PROVIDED INFORMATION:
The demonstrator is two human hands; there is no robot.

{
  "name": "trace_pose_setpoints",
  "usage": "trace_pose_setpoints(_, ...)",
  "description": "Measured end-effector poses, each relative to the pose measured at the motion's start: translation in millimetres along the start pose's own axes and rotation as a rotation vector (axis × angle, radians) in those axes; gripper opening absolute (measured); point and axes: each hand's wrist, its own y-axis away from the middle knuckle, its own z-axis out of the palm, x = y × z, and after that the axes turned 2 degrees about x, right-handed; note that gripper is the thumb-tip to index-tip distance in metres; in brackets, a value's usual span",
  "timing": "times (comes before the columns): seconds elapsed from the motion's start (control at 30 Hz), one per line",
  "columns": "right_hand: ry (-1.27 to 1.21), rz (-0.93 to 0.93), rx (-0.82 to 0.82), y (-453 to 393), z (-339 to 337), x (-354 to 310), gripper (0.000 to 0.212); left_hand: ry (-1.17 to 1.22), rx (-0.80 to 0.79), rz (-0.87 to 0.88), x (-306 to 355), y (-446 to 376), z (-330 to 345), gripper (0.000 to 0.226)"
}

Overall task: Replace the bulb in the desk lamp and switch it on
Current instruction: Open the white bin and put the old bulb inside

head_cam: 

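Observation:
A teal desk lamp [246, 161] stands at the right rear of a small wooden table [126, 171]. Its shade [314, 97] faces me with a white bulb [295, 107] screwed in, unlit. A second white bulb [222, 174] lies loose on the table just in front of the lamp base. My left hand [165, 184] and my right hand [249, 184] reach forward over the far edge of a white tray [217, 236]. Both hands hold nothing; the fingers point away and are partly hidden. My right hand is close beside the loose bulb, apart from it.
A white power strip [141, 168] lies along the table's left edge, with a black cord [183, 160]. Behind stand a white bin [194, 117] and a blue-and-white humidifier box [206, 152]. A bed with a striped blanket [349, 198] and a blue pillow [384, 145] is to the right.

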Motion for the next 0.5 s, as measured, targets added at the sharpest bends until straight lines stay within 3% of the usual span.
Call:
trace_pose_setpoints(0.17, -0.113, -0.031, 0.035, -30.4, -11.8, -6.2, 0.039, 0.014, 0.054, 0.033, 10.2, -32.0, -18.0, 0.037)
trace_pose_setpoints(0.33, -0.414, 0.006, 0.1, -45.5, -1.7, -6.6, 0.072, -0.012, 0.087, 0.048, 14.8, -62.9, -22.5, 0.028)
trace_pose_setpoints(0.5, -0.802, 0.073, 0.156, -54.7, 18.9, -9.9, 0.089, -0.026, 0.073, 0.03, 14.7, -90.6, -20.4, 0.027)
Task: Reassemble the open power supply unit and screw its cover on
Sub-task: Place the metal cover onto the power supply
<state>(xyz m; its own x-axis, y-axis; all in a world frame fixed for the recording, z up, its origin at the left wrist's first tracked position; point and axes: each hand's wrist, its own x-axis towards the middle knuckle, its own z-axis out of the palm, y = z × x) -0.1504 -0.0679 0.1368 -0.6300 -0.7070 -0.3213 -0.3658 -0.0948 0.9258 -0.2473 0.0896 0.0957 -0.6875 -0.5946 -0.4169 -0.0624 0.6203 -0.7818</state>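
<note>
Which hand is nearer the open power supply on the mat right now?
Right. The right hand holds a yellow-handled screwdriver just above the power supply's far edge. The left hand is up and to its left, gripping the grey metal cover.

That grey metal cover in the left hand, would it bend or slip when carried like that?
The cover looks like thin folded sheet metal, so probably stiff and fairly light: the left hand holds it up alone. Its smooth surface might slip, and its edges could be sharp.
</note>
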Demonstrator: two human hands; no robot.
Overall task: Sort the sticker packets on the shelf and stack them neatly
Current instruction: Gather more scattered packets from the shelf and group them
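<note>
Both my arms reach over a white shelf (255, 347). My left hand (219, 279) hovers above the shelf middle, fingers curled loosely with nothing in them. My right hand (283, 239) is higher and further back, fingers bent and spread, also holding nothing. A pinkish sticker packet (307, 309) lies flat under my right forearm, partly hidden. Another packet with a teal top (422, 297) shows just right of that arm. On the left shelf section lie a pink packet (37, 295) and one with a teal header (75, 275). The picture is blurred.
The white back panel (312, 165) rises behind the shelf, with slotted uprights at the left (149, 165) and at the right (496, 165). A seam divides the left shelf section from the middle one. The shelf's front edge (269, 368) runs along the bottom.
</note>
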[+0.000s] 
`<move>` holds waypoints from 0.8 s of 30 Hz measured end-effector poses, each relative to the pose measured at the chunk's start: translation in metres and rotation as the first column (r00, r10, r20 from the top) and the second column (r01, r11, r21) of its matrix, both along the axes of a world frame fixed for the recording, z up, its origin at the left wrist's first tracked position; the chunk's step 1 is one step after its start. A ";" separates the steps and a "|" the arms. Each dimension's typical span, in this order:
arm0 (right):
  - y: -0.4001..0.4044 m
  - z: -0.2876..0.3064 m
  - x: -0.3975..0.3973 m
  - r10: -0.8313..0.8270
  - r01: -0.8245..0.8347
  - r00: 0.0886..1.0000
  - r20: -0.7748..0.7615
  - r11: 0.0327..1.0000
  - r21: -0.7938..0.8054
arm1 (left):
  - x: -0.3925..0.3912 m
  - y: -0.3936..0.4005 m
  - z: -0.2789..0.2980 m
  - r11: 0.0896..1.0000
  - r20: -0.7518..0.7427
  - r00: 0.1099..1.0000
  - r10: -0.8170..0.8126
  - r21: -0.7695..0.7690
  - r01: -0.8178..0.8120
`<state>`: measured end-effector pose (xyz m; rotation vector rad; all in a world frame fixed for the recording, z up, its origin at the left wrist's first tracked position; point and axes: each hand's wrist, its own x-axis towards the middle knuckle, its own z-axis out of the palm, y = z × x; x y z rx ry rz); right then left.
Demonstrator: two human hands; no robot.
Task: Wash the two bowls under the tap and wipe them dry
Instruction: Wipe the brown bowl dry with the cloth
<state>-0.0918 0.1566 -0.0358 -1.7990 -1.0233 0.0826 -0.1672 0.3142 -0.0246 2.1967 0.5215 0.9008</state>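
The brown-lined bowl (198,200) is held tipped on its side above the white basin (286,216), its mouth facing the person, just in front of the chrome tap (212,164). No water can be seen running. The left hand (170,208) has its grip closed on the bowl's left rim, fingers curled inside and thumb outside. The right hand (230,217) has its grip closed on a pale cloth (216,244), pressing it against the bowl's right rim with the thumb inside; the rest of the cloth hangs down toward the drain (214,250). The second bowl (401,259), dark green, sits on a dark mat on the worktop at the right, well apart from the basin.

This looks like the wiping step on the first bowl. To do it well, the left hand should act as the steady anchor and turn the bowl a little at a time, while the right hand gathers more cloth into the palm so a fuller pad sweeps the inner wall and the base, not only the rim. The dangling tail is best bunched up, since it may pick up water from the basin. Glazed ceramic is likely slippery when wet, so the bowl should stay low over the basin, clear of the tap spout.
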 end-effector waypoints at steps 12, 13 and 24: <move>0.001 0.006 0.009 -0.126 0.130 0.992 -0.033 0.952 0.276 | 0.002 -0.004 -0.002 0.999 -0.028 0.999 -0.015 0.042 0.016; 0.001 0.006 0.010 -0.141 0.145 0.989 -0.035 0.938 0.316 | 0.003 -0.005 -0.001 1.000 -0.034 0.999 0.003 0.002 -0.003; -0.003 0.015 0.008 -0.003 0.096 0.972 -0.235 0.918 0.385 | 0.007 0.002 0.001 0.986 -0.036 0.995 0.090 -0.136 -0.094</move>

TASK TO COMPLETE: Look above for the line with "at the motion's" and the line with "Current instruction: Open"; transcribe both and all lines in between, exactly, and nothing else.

RESULT OF THIS TASK:
  "description": "Measured end-effector poses, each relative to the pose measured at the motion's start: translation in millimetres along the start pose's own axes and rotation as a rotation vector (axis × angle, radians) in those axes; gripper opening absolute (measured); point and axes: each hand's wrist, its own y-axis away from the middle knuckle, its own z-axis out of the palm, x = y × z, and after that the axes turned 2 degrees about x, right-handed; note that gripper is the thumb-tip to index-tip distance in metres; in brackets, a value's usual span",
  "timing": "times (comes before the columns): seconds elapsed from the motion's start (control at 30 Hz), one per line",
  "columns": "right_hand: ry (-1.27 to 1.21), rz (-0.93 to 0.93), rx (-0.82 to 0.82), y (-453 to 393), z (-339 to 337), x (-354 to 310), gripper (0.000 to 0.212); left_hand: ry (-1.17 to 1.22), rx (-0.80 to 0.79), rz (-0.87 to 0.88), x (-306 to 355), y (-446 to 376), z (-330 to 345), gripper (0.000 to 0.226)"
}

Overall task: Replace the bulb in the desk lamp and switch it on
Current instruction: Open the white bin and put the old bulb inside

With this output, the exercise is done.